**Exercise description**.
Look through the data that follows and say how many of its lines contain "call", giving the number only.

**Supplied data**.

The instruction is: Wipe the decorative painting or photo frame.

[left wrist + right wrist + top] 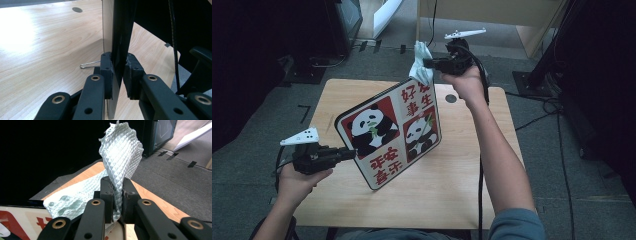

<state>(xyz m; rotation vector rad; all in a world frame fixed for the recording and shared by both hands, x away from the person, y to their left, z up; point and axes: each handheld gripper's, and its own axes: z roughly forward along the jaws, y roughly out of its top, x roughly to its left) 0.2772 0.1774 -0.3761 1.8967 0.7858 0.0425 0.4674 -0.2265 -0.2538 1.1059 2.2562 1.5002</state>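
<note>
one panda board [391, 135], one cloth [422, 64], two grippers, each clamped.

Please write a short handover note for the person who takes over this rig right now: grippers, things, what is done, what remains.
Left gripper: shut on the lower left edge of the panda board, holding it tilted up above the table.
Right gripper: shut on the pale quilted cloth, which lies on the board's top corner.
Done: board lifted and steadied, cloth brought to its face; damp spots show on the cloth in the right gripper view.
Left, as it seems: wipe the rest of the printed face, then lay the board down and release.
</note>
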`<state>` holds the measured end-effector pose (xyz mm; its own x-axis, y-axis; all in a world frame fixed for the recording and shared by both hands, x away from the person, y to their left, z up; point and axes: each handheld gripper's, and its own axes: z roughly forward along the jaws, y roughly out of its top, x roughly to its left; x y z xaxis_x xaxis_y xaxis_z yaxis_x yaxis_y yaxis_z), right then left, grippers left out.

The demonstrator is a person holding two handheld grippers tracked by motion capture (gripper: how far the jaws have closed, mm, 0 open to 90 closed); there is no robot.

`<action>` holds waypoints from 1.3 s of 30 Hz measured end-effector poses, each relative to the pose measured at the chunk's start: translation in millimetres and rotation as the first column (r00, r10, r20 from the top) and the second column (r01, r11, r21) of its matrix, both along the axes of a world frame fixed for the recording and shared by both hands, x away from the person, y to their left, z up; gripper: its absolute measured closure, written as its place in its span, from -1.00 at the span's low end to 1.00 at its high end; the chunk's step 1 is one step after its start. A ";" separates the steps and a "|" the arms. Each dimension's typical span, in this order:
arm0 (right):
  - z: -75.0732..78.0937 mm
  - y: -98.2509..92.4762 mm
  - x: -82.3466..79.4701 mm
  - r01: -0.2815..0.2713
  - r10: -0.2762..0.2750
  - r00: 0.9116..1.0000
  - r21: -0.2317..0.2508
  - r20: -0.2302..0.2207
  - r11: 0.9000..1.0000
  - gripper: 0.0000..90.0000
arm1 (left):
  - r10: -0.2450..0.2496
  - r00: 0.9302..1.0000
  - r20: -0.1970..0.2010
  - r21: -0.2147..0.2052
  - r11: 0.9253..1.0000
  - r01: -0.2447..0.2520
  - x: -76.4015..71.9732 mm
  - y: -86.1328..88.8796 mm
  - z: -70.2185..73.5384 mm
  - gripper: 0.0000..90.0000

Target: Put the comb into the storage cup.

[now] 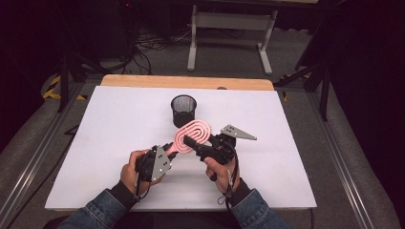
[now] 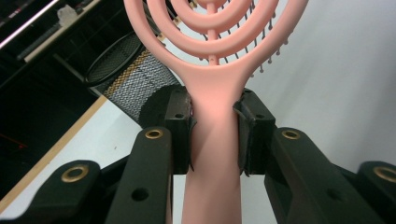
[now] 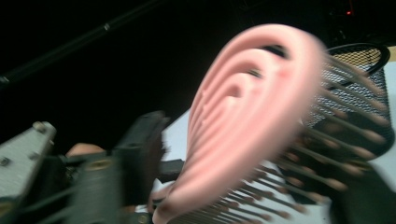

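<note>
A pink hairbrush with a ringed open head is held just above the white table. My left gripper is shut on its handle; in the left gripper view the two pads pinch the pink handle from both sides. My right gripper reaches in from the right, with one black finger lying over the brush head. In the right gripper view, which is blurred, the brush head and its bristles stand between the widely spread jaws. A black mesh cup stands upright just beyond the brush.
The white board has bare room to the left, right and front of the hands. A wooden strip runs along its far edge. A white metal frame and cables lie on the floor beyond the table.
</note>
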<state>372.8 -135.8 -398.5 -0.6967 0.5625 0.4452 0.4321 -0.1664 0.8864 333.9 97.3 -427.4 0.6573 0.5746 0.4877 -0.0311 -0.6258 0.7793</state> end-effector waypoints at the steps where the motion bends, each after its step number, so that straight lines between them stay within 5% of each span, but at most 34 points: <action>1: -0.6 -0.6 -0.1 0.001 -0.001 1.000 0.017 -0.006 1.000 0.01 | -0.002 1.000 0.003 0.007 1.000 0.002 0.3 -0.5 -0.3 0.57; 12: -2.4 5.5 -9.2 -0.047 0.046 0.998 0.042 0.037 0.998 0.31 | 0.024 1.000 0.012 0.030 0.999 -0.024 3.7 -3.4 -5.4 0.55; 21: 0.3 9.1 -15.3 -0.043 0.043 0.995 -0.002 0.088 0.999 0.38 | 0.022 1.000 0.022 0.016 1.000 -0.022 4.8 -3.2 -6.8 0.54; 39: 7.7 7.3 -23.6 -0.069 0.086 0.976 -0.090 0.199 0.994 0.39 | -0.064 0.998 0.002 0.004 0.998 0.064 4.9 -2.0 -6.8 0.34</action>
<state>349.2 -128.5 -390.8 -0.8106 0.5317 0.2455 0.2513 -0.0629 0.9659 338.8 95.3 -434.2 0.6915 0.5295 0.4913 -0.0729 -0.6256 0.7767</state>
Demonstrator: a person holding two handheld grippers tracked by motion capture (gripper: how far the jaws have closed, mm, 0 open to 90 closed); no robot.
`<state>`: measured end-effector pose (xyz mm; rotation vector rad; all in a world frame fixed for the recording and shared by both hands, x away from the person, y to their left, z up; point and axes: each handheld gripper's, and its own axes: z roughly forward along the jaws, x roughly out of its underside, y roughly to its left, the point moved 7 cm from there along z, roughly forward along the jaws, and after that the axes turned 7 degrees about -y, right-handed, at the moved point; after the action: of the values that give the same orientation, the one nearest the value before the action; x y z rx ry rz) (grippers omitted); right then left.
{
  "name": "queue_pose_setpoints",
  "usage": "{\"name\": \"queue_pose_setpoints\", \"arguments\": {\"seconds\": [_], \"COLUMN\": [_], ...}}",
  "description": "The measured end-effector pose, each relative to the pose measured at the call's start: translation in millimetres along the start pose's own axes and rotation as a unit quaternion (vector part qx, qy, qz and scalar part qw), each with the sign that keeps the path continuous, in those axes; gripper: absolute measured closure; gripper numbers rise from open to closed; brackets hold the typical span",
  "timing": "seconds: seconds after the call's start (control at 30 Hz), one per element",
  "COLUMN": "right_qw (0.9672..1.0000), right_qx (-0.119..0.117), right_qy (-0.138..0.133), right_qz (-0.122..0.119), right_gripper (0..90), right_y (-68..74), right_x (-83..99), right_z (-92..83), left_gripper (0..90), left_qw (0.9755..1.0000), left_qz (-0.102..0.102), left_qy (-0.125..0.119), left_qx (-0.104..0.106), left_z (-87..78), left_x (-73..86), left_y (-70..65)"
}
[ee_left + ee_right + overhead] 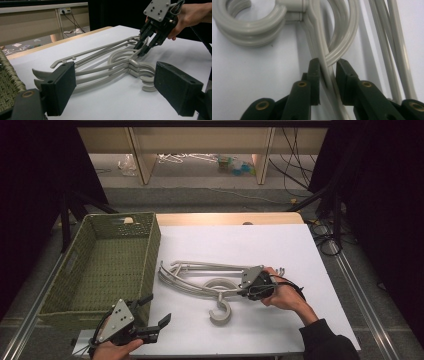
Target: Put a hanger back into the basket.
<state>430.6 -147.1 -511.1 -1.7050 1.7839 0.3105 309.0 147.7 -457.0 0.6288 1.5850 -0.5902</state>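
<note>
A stack of grey plastic hangers (196,289) lies on the white table (240,240), hooks (220,314) toward the front. My right gripper (241,292) reaches in from the right, its jaws pressed on the hangers' arm just beside the hook neck. In the right gripper view the two dark pads (314,72) pinch the grey arms (325,70) of the right gripper (327,67). My left gripper (155,311) sits at the table's front left corner, wide open and holding nothing. From the left gripper view, its jaws frame the hangers (105,67) and the right gripper (141,51) beyond.
A green woven basket (150,245) stands at the left edge of the table, its inside bare; its rim (7,82) is close beside my left jaw. Cables and shelving lie on the floor behind the table.
</note>
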Motion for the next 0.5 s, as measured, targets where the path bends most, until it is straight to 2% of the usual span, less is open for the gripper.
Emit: {"name": "queue_pose_setpoints", "arguments": {"seconds": [0.07, 0.1, 0.17, 0.2, 0.3, 0.33, 0.4, 0.43, 0.5], "right_qw": [0.9997, 0.9995, 0.9992, 0.9986, 0.9981, 0.9973, 0.9974, 0.9962, 0.9959], "right_qx": [0.002, 0.006, 0.008, 0.01, 0.009, 0.017, 0.017, 0.023, 0.027], "right_qy": [-0.004, -0.006, -0.011, -0.025, -0.026, -0.032, -0.035, -0.039, -0.045], "right_qz": [-0.025, -0.03, -0.036, -0.045, -0.055, -0.064, -0.061, -0.074, -0.074], "right_gripper": [77.6, 77.8, 78.1, 78.7, 79.5, 80.1, 80.6, 81.6, 82.0], "right_y": [-1.8, -1.9, -2.7, -3.4, -3.3, -3.8, -3.4, -5.3, -6.8], "right_x": [-2.2, -3.4, -5.0, -8.6, -10.8, -14.7, -16.8, -18.6, -21.8], "right_z": [-4.3, -6.2, -8.2, -12.9, -16.7, -20.6, -22.4, -23.5, -29.9], "left_gripper": [17.8, 17.8, 17.8, 17.8, 17.9, 17.9, 17.9, 17.9, 17.9], "left_qw": [1.0, 1.0, 1.0, 1.0, 1.0, 1.0, 1.0, 1.0, 1.0], "left_qz": [0.001, 0.002, 0.003, -0.001, 0.004, 0.003, 0.002, 0.005, 0.007], "left_qy": [0.0, -0.007, -0.005, -0.008, 0.0, -0.001, -0.006, 0.0, -0.003], "left_qx": [0.0, 0.006, 0.005, 0.006, 0.003, 0.003, 0.006, 0.003, 0.003], "left_z": [-0.1, 0.4, -0.1, 0.7, -0.2, -0.2, 0.6, -0.7, -0.7], "left_x": [-0.1, -0.9, -1.0, -0.9, -0.3, -0.6, -0.9, -0.8, -1.2], "left_y": [0.2, -0.1, -0.3, -1.4, -1.0, -1.0, -1.2, -0.8, -0.6]}}
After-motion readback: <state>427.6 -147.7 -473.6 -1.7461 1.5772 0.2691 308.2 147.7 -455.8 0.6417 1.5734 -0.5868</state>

**Reply to the task**.
2